Thursday, January 29, 2009

On Macroeconomic Disagreements

Why do economists differ so greatly as to solutions to the current economic crisis?  Why haven't they explored situations like these and arrived at a consensus?  There are several possibilities.  

Ignorance.  They do not know what they do not know, and they do not want to know it.  

Arrogance.  They already presume to know so no investigation or proof is necessary.  They have accepted their position as an article of faith, therefore nothing can contradict it.  Anything that does is in error.  Ideology is more important than reality.  

Antipathy.  The result may be contrary to their personal consideration and it is better to deny than admit it.  They seek power rather than truth.  
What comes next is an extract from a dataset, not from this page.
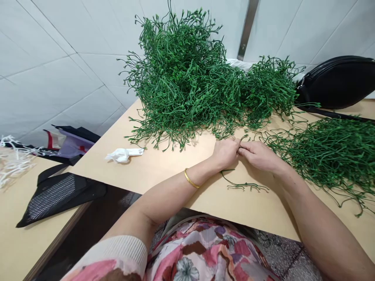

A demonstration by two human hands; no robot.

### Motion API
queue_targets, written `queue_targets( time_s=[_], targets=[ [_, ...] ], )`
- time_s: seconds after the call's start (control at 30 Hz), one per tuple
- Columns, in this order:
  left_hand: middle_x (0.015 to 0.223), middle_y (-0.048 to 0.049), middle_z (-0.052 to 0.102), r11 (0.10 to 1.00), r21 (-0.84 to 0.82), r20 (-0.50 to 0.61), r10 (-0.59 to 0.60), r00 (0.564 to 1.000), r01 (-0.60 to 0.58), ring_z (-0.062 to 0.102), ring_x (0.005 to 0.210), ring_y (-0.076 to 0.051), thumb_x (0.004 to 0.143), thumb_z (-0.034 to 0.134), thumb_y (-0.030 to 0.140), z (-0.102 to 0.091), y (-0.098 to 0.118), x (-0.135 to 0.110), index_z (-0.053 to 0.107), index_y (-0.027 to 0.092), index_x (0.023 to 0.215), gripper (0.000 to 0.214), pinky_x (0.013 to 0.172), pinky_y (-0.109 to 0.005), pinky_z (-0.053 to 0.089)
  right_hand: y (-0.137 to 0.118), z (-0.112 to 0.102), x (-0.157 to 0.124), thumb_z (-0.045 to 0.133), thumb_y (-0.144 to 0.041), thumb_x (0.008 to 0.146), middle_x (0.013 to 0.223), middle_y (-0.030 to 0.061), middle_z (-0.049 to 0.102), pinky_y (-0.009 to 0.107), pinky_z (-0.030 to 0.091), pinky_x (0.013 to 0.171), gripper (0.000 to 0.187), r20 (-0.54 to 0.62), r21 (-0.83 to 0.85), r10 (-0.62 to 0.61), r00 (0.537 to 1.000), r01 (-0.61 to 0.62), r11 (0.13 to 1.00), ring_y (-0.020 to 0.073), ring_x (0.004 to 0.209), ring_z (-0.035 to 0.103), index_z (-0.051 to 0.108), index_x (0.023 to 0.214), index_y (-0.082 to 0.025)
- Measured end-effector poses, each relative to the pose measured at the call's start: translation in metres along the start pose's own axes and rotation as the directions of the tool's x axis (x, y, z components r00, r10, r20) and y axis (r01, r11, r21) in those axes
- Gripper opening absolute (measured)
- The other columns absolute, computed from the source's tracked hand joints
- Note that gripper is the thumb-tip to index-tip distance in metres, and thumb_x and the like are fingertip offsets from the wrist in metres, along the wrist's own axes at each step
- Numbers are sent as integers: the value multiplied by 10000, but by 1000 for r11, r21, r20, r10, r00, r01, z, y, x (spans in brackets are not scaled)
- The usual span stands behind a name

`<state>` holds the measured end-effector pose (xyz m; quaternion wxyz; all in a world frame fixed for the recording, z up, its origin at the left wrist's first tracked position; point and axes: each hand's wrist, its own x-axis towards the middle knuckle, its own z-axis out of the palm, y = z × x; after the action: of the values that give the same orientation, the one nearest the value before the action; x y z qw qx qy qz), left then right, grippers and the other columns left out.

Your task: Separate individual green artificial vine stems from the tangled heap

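Note:
My left hand (226, 152) and my right hand (258, 155) meet over the table (172, 171), fingers pinched together and touching. Thin green stems show just past the fingertips, so both seem closed on an artificial green stem, though most of it is hidden by the fingers. Below my hands lies a loose branched green stem (246, 185). Directly beyond them rises a large heap of green artificial stems (187, 78) with small budded tips. Another pile of the same stems (336, 152) spreads beside my right forearm.
A crumpled white tissue (121, 155) lies to the left. At the back right sits a black bag (340, 82) with a strap. On a second table at left are a black mesh pouch (55, 195) and white strips (14, 160). A tiled wall (88, 23) stands behind.

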<state>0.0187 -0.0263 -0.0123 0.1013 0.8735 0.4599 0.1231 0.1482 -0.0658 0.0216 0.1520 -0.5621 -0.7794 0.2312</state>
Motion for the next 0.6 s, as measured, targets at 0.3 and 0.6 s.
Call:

More deeply, I think the situation that would call for fiscal stimulus has been consciously avoided because the implications and solutions are highly unpleasant to economists. Instead the belief that monetary policy would always be sufficient and superior held sway. Economists want to believe markets are always and everywhere superior to government, that they are always more efficient, that their distribution is optimal, and that the worst market failures are less than the least government imperfection. There have been circumstances where they have had to confront externalities and failures, but have done so only at the greatest reluctance. Something as deeply problematic as catastrophic economic failure is confronted with shock, denial, and all of grief.

At least that is the charitable view. Others see in this the denial and propaganda of the true believer or the greedy self-interest of the powerful to preserve and protect their ideology or interests at the expense of the others and the public. I do not doubt many know what they are paid to offer and that they were selected for that. They know what their customers want to hear and they want to give it them. It is far from uncommon to seek narrow short-term advantage at the expense of broad long-term gain.  That is, after all, what got us to where we are now, but that is not a comfortable place.  Deluded or deluding?  Obsequious or opportunistic?

Sunday, January 18, 2009

The Disconnect of Economic Measures

So often, economists focus on the wrong measures and end up with the wrong arguments and then wonder why people are unconvinced and feel differently.  Economists focus on measures like gdp, employment, and inflation, when what is important to people is gdp per capita, employment over workforce growth, and real wages.  Their economic measures are important and have their place for a country, but are not nearly as important as these more relevant measures to people.  A country may grow even while life becomes increasingly tough for people.  Economists too often feign cluelessness about this, and consider it whining.  They are just using the wrong measures and should know better.  

Often these errors, innocent or not, are made promoting an agenda or view favorable to theirs.  Economics suffers from political bias more than most fields because arguments can be put together so easily that appear meaningful while ignoring more relevant conflicting information, stretching facts to fit desired conclusions.  It takes advantage of the fact that most people seek to confirm their biases rather than analyze arguments.  

Tuesday, January 13, 2009

Inflation and Living Standards

Inflation is difficult to measure and living standards difficult to compare over long periods of time. Most of what we spend money on does not change that much. The basics are quite basic and the areas that change the most are often those that not much is spent on in the first place. Cell phones and the internet are great advances and allow us to do things we never could before, but they are not that expensive.

Over long periods, I like to look at real gdp per capita and consider the period to double the standard of living. Over the last 30 to 50 years it doubled in around 36 years. If you believe inflation has been overstated by 1% though, it doubled in around 24 years. The latter seems preposterous to me. I hardly even notice the difference other than on inconsequentials. Even 36 years seems short. How much has life really changed over that period? Records have gone and computers and ipods are here but day to day living has only moderately changed. A doubling should be noticeable. I am more willing to believe it has doubled in 50 years or so, but this is probably more due to less personal experience to compare with over that time.  Then again, it may be because my spending has been relatively constant over much of that time.  

Thursday, January 8, 2009

Is income taxation progressive?

Superficially it is.  Those with higher incomes pay at higher marginal rates.  How could it not be?  The fallacy here is in accepting how is income defined.  

One cannot define income without accounting for the expenses of generating that income and offsetting these against it.  To do otherwise is to measure revenue or sales, not income.  If those at the bottom truly identified all those costs and could deduct them, if they did not have to pay more for less, if they had healthcare and pensions, they would have no true income and would not be paying any tax. The rich get very nervous at the thought of this, that a large number of people that pay no taxes would have no objection to raising them. To circumvent this, they tax them on income they don't actually have, only to subsidize them and complain about having to do it, to persuade them to oppose taxes on themselves while telling them they are on their side and support them through those subsidies. This is called having everyone pay their fair share, or pay something.  It is all a shell game played through the tax code and other spending.  

Now if everyone could deduct anything soon no one would have any income.  The main difference is the rich have more power to accommodate the law and accommodate to the law.